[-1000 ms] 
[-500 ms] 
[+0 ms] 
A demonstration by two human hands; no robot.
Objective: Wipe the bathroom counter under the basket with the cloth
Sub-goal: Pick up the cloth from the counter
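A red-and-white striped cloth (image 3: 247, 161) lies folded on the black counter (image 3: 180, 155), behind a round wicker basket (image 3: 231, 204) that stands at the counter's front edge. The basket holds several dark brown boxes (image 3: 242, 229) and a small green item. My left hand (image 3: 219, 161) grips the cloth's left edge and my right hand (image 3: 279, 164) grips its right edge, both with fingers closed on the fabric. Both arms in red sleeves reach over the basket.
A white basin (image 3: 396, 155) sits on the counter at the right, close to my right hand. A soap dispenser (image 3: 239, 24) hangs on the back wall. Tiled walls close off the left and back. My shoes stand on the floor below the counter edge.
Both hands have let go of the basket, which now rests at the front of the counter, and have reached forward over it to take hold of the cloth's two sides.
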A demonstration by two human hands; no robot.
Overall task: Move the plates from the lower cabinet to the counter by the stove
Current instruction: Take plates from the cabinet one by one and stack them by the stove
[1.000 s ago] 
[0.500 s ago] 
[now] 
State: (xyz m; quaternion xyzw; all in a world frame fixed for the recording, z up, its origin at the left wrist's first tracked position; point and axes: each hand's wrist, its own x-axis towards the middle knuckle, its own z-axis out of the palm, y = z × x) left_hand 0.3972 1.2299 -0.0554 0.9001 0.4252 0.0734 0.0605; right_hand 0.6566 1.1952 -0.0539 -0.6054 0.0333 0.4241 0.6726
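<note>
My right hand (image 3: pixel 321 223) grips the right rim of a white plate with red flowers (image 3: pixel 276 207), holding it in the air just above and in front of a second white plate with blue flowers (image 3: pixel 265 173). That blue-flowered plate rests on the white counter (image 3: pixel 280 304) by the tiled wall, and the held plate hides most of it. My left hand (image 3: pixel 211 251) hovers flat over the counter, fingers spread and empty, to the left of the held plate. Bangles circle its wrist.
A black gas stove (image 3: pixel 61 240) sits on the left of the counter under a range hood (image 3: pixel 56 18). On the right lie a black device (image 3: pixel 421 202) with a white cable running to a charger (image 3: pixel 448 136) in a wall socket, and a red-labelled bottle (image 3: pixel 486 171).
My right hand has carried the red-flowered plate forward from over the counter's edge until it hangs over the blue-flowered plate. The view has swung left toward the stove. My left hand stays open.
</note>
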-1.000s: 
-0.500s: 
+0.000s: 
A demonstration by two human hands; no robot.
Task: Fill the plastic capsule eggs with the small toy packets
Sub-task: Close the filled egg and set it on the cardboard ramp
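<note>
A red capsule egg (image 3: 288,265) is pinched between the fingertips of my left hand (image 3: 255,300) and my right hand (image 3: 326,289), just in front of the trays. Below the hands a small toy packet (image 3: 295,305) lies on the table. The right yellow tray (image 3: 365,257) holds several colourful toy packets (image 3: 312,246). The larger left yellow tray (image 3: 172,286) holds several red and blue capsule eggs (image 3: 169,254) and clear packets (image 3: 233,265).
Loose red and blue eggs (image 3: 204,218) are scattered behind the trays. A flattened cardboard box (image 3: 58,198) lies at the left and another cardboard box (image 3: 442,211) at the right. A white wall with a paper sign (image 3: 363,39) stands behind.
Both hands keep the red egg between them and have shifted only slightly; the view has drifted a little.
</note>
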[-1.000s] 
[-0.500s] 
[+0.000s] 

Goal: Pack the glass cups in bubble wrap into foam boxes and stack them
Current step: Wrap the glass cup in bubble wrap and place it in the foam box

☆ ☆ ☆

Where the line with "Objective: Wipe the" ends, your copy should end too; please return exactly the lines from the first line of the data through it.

--- Result for this task ---
[-1000 ms] 
[-500 ms] 
[+0 ms] 
A demonstration by two human hands; no robot.
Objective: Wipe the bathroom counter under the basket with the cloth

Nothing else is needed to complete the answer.